FRANKENWEENIE
***
DIRECTED BY Tim Burton
STARS Charlie Tahan, Martin Landau
The story goes that when Tim Burton presented his 1984 live-action short, Frankenweenie, to his employers at Walt Disney Pictures, they promptly fired him for blowing their money on a weird project that didn't jibe with the company's benign, kid-friendly offerings. Needless to say, the dismissal hardly damaged the man's career: He made his feature-film debut the very next year with Pee-wee's Big Adventure and went on to helm such hits as Beetlejuice and Batman. Ever the good capitalists, the Disney suits noted this subsequent success and proudly included Frankenweenie (as well as Burton's 1982 short, Vincent) as an additional selling point for the DVD and Blu-ray releases of the Burton-produced The Nightmare Before Christmas.

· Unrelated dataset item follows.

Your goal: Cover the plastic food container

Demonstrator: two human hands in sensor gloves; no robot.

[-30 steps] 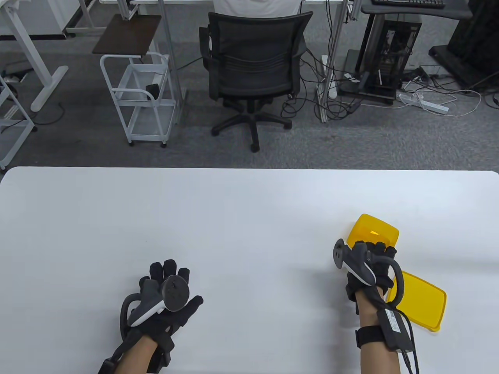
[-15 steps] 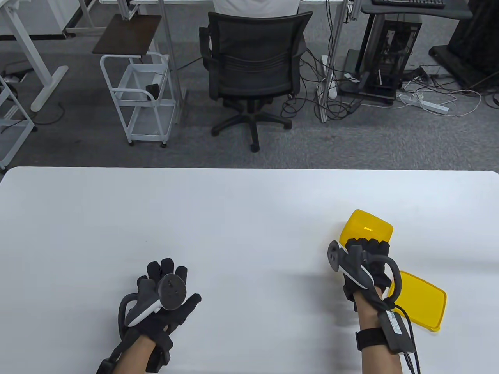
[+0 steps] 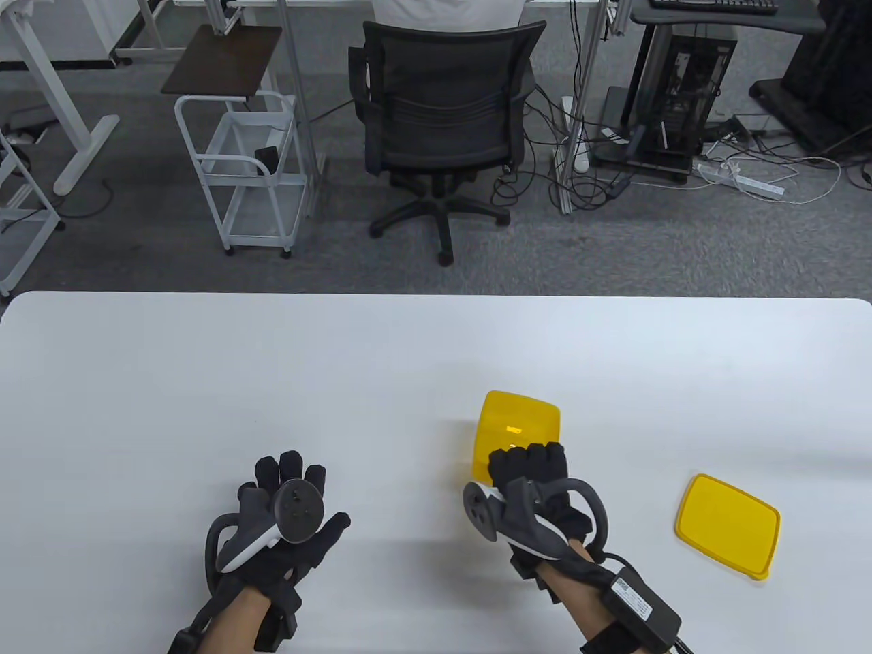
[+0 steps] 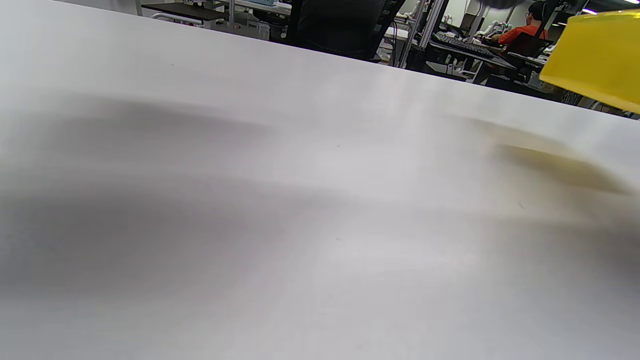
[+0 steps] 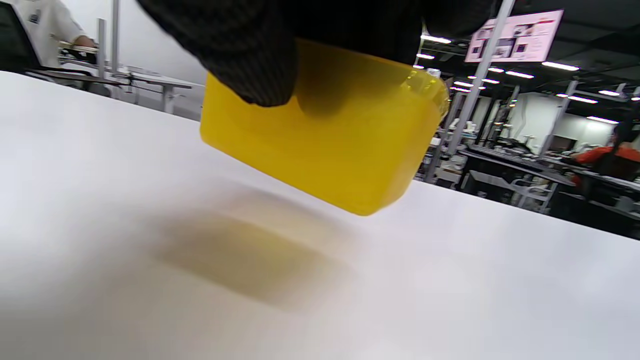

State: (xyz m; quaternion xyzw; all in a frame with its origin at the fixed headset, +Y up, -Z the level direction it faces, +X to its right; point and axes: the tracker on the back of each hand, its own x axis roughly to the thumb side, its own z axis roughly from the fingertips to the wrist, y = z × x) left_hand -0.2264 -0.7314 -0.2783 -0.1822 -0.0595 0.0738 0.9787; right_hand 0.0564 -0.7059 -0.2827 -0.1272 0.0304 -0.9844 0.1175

Cut to the modern day, and Disney has handed over the requisite budget and the requisite blessing for Burton to make another Frankenweenie, this one a feature-length remake of his celebrated short. No longer a live-action endeavor, this new version has been filmed employing the stop-motion animation style that Burton previously used in Corpse Bride. The story, however, remains the same: In a staid American suburb, young Victor Frankenstein (voiced by Charlie Tahan) is devastated when his best friend in the world, his faithful dog Sparky, is struck and killed by an automobile. Nothing can lift him out of his gloom until his science teacher shows the class how electricity can temporarily reanimate a dead frog. Working from this template, Victor successfully manages to revive Sparky, a joyous reunion marred by the fear and stupidity of Victor's neighbors.
The 1984 Frankenweenie ran just the right length at 30 minutes, so the challenge was in expanding the story to approximately 90 minutes without making the new material feel like extraneous filler. Working from Burton's original idea, scripter John August largely succeeds. The character of the science teacher, a bit player in the original, is given stature and presence: Looking like Vincent Price (Burton's horror-film hero) and speaking in a thick European accent provided by Martin Landau (who won a well-deserved Oscar for playing Bela Lugosi in Burton's 1994 Ed Wood), he's the story's most entertaining figure, especially when he tells his students' small-minded, science-fearing parents, "You are all very ignorant. Is that the right word, 'ignorant'?" August also has Victor fretting not just about his neighbors but also having to worry about interference from several of his classmates, all hoping to steal his idea so that they may use it to win the school's science competition. This leads to a third act development that deviates completely from the source material, with the town having to contend with a veritable monster mash as all sorts of creatures are let loose.
Burton has opted to present this story in black and white, not only because the original was filmed that way but also because, like Mel Brooks' b&w Young Frankenstein, it pays the proper respect to the horror classics of the 1930s and '40s, specifically Frankenstein and Bride of Frankenstein. Yet the homages aren't limited to those decades, as evidenced by a neat live-action appearance by Christopher Lee as well as shout-outs to the immortal short film Bambi Meets Godzilla and the MST3K fave Gamera.
While most studios and animators are gung-ho about CGI, it's nice to have holdouts like Nick Park (the Wallace & Gromit canon) and Burton offering something different. The stop-motion animation looks especially crisp in Frankenweenie's black-and-white world, and it adds an extra degree of spookiness to the more eccentric supporting characters, among them a creepy kid named Edgar E. Gore, an eerie girl who makes the Harry Potter series' Luna Lovegood look grounded by comparison, and an oddball cat whose kitty-litter offerings have prophetic abilities. But there's nothing spooky about Sparky, the amiable canine who, even after being brought back from the grave, seeks only to play with — and love on — his owner. Dead or alive, he's the beating heart at the center of this alternately amusing, alternately poignant but perpetually inventive work.